Baker was careful not to place specific blame with the Azria family, but did say the company needed new blood in order to have a successful reinvention.
“Look, the Azria family built this. Lubov is a visionary and a genius, and what she created on the design front is incredible,” he said. “Now we’re moving on to a new step. Bernd is in a position to spread his wings, and we feel really comfortable that the new design team can take what was so core and just really take it to the next level. It’s time for that.”
Part of the new plan for the brand is to keep the brick-and-mortar footprint small — there will only be 45 BCBG stores in the US now — and to expand into new categories: BCBG will launch fragrance and a kids’ line in the next 12 to 18 months. It will also focus on growing its existing handbag business.

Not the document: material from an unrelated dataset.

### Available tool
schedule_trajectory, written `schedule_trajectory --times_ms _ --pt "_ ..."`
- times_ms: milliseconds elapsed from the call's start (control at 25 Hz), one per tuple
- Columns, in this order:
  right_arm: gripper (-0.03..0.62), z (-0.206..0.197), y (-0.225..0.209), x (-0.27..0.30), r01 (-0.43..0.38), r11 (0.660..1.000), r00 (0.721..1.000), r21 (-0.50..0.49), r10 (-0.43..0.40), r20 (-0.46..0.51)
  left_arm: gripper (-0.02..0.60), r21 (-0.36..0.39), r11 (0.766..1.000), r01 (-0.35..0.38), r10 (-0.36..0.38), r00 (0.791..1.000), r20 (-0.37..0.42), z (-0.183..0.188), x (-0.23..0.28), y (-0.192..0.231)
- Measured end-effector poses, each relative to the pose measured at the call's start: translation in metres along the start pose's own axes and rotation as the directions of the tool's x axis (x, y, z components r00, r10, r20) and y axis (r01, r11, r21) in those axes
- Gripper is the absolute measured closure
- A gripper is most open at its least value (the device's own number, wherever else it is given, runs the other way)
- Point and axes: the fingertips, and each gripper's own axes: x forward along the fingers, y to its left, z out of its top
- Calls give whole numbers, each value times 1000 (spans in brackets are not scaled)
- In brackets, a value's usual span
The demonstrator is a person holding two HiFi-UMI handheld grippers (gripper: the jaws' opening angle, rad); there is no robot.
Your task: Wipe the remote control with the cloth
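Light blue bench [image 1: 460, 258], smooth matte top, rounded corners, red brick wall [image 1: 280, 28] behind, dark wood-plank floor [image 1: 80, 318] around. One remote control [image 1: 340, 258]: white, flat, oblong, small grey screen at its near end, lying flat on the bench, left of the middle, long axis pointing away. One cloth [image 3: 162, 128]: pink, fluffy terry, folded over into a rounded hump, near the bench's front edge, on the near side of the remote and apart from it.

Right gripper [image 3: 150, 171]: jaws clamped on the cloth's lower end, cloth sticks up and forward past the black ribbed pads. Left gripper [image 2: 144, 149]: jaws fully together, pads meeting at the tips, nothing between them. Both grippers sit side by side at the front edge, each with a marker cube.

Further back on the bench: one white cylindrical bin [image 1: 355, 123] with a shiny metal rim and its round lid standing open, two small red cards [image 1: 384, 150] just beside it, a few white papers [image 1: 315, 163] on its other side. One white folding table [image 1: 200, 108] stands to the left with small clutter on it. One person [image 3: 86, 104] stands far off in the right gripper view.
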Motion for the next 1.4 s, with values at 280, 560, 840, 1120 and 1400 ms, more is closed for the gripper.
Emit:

One thing shoppers should not expect to change, however, is cost. Baker says the brand will still position itself as mid-priced and has no intention of going the fast fashion route.
“Sure, everyone’s impacted by Zara and H&M on some level, but that’s not a concept you can compete with,” Baker said. “Zara is BCBG for less, it’s Michael Kors for less. We’ll be delivering what customers can only get at BCBG, and that’s brand DNA.”
Correction: September 27th, 2017
A previous version of this story misidentified Tunisian designer Max Azria as Turkish.